The Q value is updated according to the Bellman equation. The Q value is updated as follows

Q(s, a)_new = Q(s, a) + alpha * [R(s, a) + gamma * max(Q'(s', a')) - Q(s, a)]

-alpha is the learning rate, controlling how much new information overrides the old information    
-R(s, a) is the reward for taking that action in that state  
-gamma is the discount factor (how much future rewards should be accounted for when compared to immediate rewards)  
-Q(s', a')  is the expected future reward given the new state and all possible actions at that new state. This is maximized over all actions.

The next action is chosen as the one that maximizes the Q function i.e. the expected cumulative future reward.

For regular Q learning, a Q table is used and it would typically be initialized with zeros. The Q table has a value for every state-action pair. Neural networks approximate the Q value in DQN.

The Q value is unknown before training, it represents the expected cumulative future reward. For each episode, single run until the agent finishes or fails, we take actions, observe states etc. Everytime we reach a state and do an action, we update the Q value for that state-action. If it was a good action then (good reward) or if in the future the reward was good, then the Q values will have been propagated (because each Q value is updated taking into account future rewards as well), then the Q values for that state-action pair will be high. After many iterations, the Q-value at each time step will contain information long into the future about which actions and states were good, in other words, a policy to follow to maximize cumulative reward.

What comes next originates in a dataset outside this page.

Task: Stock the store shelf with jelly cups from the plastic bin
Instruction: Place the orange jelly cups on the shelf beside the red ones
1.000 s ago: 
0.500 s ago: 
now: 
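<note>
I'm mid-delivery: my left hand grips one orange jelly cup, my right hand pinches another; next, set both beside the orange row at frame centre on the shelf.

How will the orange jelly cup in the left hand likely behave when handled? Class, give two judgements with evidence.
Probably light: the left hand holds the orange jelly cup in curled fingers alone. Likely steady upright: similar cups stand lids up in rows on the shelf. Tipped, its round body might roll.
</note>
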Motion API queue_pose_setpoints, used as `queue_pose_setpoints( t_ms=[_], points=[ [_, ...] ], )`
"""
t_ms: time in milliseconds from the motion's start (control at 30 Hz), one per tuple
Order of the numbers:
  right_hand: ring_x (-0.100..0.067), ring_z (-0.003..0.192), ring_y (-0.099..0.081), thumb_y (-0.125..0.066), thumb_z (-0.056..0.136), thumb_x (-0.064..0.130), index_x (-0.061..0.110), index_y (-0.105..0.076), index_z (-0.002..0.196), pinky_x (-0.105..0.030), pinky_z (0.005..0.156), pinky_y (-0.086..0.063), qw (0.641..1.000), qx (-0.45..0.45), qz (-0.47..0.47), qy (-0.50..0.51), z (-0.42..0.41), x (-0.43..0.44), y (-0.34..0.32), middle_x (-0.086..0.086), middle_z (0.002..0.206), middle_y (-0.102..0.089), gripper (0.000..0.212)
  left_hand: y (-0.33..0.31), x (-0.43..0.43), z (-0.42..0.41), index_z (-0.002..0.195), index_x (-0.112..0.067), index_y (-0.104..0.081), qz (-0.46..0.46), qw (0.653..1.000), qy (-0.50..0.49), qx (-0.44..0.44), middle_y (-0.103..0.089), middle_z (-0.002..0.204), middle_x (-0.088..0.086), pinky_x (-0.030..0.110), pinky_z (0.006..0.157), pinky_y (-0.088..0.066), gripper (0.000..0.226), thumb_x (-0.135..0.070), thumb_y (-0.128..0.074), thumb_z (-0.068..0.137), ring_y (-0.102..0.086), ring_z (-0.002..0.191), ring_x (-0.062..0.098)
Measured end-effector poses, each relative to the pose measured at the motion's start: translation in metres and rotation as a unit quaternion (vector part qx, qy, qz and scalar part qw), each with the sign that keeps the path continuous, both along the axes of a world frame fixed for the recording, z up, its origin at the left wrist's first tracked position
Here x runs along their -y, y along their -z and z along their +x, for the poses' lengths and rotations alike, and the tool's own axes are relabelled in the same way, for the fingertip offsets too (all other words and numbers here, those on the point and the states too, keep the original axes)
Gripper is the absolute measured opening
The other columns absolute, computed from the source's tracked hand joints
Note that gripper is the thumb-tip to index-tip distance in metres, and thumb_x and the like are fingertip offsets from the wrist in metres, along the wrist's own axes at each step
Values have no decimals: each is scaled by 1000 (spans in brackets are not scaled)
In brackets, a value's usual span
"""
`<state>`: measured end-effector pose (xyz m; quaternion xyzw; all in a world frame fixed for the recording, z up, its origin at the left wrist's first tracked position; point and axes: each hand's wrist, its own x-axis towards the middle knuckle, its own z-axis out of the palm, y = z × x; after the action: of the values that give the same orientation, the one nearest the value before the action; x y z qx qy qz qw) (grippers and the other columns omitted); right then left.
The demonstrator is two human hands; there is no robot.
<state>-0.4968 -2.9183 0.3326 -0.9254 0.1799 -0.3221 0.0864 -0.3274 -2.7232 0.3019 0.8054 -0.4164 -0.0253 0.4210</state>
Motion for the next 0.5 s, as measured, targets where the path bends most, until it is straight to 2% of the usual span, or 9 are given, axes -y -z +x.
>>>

Deep Q learning approximates the Q function through the network's weights and biases. There are 2 components, the Q-Network and the target Q-network. The Q-network is the main network to predict Q values and the target Q-network is a separate network with the same architecture but its weights are periodically updated to match the Q-Network. This stabilizes training by reducing oscillations.

Past experiences are stored in a replay memory (buffer). Each experience (frame essentially) is a tuple of state, action taken, reward received, next state and done indicating if the episode has finished. Each experience is stored in a replay buffer. During training, a mini batch is sampled from the buffer. The target Q value for each experience is calculated using the Bellman equation, because this method is the way the Q should be updated. This is also termed Q_new. Now the loss is computed between the target Q-value and the predicted Q-value from the Q-network. This loss is used to update the weights of the Q-network, so the Q-network learns bellman's equation and approximates the way Q functions should evolve. DQN is used for high dimensional state spaces. For the snake

We use a decaying epsilon (exploration probability) over time to encourage exploitation.


In [None]:
import torch
import matplotlib.pyplot

#Building the Environment

Building the environment involves building the snake game. The environment should have a loop where taking in an acton as the input and returning a reward, the current score, the state, and whether or not the game is over.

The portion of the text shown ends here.